Work instruction → Within the data below, how many lines contain "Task"? Reply with the number only.

Stored data entries
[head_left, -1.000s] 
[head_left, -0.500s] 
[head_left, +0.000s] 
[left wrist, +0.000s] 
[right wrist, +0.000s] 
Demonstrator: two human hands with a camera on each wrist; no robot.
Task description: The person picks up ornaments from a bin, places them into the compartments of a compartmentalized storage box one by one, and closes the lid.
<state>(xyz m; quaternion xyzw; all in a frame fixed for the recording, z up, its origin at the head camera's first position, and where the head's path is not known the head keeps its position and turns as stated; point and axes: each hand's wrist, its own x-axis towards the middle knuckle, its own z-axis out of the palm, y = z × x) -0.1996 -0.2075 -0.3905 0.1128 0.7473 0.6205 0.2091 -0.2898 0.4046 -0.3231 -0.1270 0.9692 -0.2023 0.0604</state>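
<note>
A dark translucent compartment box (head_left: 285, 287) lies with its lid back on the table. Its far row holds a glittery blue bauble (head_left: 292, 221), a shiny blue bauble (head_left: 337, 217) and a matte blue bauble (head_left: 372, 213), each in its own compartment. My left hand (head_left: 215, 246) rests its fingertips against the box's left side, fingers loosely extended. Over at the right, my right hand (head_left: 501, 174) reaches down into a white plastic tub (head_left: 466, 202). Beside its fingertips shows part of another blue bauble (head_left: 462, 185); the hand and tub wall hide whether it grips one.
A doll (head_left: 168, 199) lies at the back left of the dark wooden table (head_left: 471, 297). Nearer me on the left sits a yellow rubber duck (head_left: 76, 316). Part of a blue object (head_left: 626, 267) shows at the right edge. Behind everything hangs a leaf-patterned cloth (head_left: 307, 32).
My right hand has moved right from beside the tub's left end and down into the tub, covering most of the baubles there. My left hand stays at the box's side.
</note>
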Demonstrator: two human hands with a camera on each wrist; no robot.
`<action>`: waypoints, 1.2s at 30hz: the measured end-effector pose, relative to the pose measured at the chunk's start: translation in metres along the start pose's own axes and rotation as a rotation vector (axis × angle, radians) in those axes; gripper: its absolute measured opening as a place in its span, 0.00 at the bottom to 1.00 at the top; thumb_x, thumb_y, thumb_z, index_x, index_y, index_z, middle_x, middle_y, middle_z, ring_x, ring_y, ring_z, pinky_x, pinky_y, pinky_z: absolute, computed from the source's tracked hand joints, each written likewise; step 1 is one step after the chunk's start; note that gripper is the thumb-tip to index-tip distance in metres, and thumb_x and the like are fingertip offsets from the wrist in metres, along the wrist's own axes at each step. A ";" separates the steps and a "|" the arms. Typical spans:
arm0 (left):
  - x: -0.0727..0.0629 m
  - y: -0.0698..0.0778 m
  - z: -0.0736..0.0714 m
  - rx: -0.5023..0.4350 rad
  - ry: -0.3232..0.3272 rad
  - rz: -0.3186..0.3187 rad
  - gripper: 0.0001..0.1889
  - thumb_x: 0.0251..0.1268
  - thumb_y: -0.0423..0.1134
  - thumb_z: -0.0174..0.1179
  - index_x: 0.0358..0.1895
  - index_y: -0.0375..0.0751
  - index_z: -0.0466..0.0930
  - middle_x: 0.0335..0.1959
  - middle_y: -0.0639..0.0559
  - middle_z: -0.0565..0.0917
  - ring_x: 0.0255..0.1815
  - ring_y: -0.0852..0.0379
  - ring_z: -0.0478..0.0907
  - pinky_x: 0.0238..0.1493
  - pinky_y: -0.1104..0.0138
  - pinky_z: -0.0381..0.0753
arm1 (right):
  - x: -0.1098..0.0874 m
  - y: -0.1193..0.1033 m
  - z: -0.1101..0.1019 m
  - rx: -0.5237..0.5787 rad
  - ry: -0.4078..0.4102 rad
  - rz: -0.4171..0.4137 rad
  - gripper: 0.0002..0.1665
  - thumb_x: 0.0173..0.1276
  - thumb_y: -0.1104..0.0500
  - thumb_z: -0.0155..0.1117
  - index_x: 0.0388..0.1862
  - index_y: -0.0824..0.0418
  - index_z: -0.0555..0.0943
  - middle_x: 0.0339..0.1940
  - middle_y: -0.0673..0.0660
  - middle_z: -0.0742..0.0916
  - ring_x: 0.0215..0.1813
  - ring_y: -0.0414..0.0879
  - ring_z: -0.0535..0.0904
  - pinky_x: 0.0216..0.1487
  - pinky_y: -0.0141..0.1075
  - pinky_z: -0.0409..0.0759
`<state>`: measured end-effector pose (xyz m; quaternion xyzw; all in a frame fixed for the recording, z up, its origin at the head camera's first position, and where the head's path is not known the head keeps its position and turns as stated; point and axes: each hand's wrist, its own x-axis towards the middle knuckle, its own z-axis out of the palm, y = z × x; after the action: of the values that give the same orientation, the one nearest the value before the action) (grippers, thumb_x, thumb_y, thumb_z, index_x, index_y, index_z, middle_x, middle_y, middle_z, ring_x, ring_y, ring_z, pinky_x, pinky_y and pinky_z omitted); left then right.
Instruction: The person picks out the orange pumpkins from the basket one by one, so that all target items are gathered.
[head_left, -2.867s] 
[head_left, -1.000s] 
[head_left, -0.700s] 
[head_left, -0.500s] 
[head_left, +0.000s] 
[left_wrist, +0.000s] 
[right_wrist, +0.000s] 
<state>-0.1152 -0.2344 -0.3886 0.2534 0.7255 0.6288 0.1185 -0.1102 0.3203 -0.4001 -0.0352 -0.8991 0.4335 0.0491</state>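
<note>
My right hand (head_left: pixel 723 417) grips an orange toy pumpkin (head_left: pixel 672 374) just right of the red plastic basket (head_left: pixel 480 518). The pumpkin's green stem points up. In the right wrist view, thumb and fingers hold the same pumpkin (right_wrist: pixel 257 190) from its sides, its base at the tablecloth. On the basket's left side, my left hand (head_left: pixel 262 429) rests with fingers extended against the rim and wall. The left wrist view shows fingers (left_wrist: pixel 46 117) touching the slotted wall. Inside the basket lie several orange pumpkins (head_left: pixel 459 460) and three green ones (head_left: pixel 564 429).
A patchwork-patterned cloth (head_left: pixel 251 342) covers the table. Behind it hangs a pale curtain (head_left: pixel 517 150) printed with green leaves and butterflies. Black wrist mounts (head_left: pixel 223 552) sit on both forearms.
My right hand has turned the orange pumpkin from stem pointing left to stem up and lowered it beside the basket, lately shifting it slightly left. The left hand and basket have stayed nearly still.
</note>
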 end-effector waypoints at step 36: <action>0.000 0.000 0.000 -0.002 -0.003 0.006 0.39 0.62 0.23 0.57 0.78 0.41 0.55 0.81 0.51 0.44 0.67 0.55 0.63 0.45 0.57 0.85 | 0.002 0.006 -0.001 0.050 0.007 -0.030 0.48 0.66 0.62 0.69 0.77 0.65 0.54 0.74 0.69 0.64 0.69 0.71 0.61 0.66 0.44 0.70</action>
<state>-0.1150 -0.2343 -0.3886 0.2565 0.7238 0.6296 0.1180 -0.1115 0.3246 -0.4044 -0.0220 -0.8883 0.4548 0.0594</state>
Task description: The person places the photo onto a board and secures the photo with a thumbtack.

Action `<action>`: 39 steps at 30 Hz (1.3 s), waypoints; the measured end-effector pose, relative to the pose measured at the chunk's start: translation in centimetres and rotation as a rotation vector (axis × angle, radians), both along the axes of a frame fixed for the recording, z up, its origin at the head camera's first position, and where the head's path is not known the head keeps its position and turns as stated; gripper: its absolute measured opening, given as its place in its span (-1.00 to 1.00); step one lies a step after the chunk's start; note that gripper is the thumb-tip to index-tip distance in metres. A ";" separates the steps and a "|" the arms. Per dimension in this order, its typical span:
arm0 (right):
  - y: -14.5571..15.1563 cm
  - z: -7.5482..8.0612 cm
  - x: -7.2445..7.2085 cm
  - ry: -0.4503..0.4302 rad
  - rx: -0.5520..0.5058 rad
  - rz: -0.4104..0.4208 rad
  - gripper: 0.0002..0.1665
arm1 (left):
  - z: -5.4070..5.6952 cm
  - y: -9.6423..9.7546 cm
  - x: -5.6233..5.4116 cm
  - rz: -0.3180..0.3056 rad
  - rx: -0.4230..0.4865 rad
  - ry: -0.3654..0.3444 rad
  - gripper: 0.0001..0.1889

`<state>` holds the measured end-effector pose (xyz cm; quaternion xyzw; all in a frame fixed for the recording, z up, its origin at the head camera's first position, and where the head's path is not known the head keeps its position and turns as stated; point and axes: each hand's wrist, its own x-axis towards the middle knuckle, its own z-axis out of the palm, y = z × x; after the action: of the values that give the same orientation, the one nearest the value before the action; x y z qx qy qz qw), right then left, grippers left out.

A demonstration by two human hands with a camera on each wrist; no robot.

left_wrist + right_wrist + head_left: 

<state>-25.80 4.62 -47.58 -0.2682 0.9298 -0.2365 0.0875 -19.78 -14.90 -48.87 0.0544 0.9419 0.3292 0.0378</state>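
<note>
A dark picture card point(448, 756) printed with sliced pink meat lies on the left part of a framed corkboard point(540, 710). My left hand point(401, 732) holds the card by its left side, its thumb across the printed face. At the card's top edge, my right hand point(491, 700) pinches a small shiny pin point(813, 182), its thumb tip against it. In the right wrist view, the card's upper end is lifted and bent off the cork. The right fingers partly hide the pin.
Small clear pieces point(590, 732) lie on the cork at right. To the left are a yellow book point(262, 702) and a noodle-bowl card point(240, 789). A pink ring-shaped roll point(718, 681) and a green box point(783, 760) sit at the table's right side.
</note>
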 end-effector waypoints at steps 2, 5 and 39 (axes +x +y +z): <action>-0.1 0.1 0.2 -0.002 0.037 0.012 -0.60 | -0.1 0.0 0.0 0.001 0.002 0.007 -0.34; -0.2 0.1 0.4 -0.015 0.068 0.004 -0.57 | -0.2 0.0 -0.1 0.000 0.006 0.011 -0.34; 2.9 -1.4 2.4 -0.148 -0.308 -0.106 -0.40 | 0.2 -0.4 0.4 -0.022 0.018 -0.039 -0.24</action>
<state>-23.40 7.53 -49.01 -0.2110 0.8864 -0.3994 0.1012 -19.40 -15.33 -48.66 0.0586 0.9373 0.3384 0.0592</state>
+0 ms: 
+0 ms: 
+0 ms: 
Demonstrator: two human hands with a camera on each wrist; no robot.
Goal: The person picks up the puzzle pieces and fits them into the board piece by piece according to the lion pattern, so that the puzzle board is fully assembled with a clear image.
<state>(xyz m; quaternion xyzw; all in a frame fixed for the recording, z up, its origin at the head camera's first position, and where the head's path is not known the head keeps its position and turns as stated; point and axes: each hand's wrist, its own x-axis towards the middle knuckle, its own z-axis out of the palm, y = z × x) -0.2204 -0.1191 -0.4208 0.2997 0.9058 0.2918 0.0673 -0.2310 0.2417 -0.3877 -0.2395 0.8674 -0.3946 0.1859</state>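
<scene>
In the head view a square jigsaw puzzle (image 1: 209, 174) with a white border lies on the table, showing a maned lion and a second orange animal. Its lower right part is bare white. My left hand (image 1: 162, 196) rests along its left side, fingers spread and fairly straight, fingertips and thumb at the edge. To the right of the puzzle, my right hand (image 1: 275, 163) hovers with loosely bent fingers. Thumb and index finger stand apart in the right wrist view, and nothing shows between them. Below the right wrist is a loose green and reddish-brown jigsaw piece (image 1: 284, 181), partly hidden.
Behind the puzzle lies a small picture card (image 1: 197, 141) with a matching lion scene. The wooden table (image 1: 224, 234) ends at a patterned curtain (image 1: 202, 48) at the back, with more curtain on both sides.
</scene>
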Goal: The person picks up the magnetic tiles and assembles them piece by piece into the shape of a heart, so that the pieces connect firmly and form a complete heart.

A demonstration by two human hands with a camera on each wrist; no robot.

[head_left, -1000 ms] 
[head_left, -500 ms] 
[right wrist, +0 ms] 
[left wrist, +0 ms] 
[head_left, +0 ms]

Response area → 2